## [Required work]
The answer is the full listing restated exactly, without any pictures.

## [Stored data]
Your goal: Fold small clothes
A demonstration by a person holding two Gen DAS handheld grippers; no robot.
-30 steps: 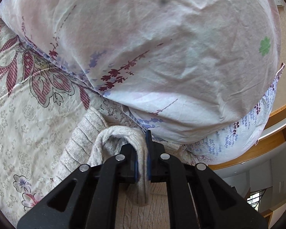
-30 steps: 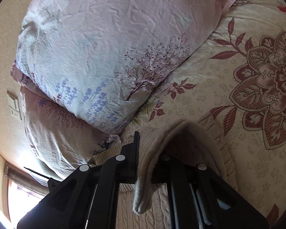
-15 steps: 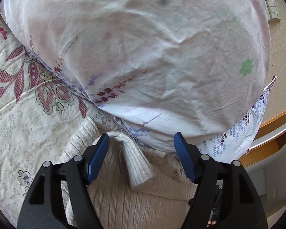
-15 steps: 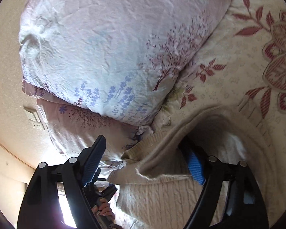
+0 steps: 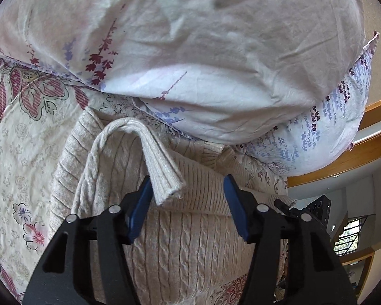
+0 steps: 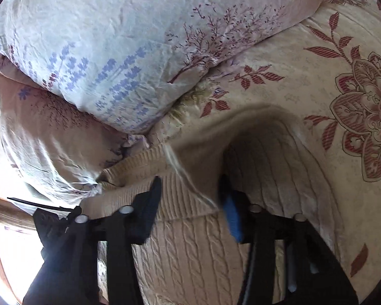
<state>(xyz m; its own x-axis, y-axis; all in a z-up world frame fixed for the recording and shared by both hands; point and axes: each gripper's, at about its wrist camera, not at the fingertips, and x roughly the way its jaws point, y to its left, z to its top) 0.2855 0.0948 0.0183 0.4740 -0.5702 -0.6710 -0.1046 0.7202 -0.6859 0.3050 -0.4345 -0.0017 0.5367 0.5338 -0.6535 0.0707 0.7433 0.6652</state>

## [Written solution]
Your goal: Fold small clothes
A demonstration by a person holding two Gen DAS handheld grippers; no robot.
-30 steps: 
-30 steps: 
-15 steps: 
-15 steps: 
+0 steps: 
+0 steps: 
<state>(xyz m; its own x-axis, y-axis; all in a z-up world frame fixed for the recording and shared by both hands; point and axes: each gripper's, at about its wrist camera, not at the fingertips, and x roughly the way its jaws point, y to its left, z to its top) 0.2855 0.0948 0.0183 0.4740 -0.5702 -0.6710 -0.1046 0.7202 -0.6859 0.3050 -0.4345 -0.0017 0.5367 0.5338 -0.6535 0.0707 0.7433 0.6652</state>

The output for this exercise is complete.